**Work task**
Up to and including the line with "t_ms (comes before", restate the material below word for word, beginning with its first line.

**Data supplied**
▽

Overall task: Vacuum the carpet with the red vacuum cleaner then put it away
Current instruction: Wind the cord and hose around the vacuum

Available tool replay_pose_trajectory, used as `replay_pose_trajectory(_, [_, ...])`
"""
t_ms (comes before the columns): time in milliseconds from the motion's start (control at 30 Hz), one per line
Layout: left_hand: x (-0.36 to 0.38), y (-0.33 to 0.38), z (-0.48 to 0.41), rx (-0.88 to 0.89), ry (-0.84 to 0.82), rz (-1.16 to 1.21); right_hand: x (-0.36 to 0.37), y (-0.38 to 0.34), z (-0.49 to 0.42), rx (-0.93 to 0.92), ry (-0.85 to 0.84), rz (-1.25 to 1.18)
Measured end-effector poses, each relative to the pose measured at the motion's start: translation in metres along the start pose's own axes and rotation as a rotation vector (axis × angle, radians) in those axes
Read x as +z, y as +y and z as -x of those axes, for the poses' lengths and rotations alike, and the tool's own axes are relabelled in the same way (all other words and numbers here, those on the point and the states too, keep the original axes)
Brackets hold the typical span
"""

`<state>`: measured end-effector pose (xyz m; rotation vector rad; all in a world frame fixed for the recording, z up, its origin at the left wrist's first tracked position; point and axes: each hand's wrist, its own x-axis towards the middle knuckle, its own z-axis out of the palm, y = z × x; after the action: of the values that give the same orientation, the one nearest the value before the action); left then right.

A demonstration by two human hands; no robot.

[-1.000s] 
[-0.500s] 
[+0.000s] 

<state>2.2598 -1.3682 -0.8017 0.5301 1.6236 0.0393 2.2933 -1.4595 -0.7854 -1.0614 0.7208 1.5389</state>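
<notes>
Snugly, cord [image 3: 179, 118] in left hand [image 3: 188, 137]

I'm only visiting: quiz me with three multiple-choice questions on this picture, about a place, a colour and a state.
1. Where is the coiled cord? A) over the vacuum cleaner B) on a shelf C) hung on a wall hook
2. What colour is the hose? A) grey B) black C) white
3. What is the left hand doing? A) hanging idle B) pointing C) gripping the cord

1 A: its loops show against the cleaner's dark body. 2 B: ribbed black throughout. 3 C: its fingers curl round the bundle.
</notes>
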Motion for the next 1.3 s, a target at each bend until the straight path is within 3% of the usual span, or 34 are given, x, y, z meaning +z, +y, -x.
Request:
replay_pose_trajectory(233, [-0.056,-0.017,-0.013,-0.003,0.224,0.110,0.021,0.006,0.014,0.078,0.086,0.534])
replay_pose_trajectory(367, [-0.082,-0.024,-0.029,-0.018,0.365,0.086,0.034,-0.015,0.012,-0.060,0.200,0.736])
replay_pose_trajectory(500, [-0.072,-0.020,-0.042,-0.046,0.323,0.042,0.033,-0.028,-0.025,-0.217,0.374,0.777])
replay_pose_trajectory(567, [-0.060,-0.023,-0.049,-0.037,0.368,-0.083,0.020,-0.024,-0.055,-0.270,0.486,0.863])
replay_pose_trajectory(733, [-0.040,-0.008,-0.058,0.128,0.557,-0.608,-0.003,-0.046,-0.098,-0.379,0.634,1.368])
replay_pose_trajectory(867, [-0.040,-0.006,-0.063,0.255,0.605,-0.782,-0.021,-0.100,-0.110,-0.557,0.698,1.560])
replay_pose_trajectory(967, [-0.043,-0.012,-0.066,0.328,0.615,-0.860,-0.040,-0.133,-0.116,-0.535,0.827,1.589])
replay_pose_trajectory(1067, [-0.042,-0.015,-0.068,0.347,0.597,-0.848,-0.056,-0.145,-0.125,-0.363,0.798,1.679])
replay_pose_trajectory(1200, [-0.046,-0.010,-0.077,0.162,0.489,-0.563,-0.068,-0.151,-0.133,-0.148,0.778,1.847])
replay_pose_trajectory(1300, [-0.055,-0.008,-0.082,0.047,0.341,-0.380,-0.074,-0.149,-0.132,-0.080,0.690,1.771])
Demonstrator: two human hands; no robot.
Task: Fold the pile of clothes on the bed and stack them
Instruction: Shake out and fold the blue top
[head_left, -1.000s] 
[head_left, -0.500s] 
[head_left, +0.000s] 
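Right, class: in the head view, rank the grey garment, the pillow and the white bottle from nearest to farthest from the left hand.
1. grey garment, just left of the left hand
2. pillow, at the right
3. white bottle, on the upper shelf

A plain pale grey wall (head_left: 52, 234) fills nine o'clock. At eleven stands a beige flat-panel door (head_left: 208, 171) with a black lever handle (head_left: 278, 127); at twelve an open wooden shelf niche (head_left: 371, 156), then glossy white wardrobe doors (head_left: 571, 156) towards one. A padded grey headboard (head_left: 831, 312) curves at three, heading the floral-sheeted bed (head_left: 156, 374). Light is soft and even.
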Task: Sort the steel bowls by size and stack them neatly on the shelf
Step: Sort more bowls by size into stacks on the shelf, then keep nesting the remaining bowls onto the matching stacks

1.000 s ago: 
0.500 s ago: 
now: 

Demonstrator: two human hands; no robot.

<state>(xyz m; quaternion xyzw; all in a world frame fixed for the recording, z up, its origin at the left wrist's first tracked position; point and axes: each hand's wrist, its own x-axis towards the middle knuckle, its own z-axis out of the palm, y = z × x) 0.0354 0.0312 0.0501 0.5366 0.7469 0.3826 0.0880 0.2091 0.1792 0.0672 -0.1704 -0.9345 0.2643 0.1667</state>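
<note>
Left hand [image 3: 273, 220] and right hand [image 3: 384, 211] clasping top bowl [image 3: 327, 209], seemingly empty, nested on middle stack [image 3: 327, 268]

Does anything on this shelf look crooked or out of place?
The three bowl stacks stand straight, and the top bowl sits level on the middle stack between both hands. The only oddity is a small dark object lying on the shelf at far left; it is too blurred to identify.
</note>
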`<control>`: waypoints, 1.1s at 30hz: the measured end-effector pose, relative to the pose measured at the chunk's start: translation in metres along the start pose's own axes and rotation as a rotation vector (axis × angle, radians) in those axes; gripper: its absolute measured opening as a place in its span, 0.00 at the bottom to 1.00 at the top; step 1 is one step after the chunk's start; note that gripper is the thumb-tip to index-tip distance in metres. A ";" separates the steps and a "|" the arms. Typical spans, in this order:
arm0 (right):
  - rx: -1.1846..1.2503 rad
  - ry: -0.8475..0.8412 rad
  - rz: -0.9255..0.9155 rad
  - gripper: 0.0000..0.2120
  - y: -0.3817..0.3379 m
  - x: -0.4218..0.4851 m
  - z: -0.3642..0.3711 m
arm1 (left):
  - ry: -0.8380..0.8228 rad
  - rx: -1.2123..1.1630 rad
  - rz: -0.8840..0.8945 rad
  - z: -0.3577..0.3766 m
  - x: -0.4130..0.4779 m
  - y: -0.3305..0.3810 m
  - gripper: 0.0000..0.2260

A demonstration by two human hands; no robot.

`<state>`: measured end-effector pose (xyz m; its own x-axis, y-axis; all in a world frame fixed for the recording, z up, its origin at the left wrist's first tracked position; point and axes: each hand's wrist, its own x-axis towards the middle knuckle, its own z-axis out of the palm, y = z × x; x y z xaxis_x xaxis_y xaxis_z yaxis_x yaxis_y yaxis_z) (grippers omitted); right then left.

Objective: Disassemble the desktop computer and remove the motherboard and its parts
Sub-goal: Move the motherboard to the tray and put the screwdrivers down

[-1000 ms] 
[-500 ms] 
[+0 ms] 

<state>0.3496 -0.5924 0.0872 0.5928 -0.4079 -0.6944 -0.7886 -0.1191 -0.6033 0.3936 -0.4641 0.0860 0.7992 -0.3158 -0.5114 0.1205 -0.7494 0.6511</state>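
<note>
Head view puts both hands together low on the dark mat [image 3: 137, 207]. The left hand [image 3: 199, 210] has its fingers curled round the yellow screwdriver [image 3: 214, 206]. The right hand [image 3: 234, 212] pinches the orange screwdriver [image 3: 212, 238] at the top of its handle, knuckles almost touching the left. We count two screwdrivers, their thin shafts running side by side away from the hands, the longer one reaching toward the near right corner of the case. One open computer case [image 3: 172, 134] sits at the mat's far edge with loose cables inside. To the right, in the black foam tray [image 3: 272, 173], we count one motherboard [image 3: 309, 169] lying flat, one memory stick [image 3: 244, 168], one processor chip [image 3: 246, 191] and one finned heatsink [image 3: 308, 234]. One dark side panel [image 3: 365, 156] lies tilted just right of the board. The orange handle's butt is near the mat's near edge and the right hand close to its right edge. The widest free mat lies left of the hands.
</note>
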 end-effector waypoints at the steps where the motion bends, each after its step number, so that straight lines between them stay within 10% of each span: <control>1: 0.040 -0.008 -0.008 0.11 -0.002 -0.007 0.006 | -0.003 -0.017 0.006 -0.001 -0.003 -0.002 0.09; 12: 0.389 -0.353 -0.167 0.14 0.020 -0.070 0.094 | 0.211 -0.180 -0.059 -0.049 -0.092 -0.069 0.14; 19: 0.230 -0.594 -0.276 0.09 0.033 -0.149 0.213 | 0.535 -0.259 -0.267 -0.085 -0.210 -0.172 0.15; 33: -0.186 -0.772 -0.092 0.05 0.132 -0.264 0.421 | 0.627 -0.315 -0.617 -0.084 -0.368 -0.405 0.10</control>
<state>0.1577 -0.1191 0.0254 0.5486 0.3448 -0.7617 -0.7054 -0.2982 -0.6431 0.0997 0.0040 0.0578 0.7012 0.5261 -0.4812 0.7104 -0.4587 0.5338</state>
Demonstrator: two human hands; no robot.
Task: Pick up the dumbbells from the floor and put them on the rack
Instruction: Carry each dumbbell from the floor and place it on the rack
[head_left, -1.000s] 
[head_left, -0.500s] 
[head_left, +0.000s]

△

**Answer to the exercise**
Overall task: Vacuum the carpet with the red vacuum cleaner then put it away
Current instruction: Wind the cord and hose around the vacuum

Available tool replay_pose_trajectory, used as `replay_pose_trajectory(_, [_, ...])`
"""
t_ms (comes before the columns): time in milliseconds from the motion's start (control at 30 Hz), one per line

The exercise requires nothing more.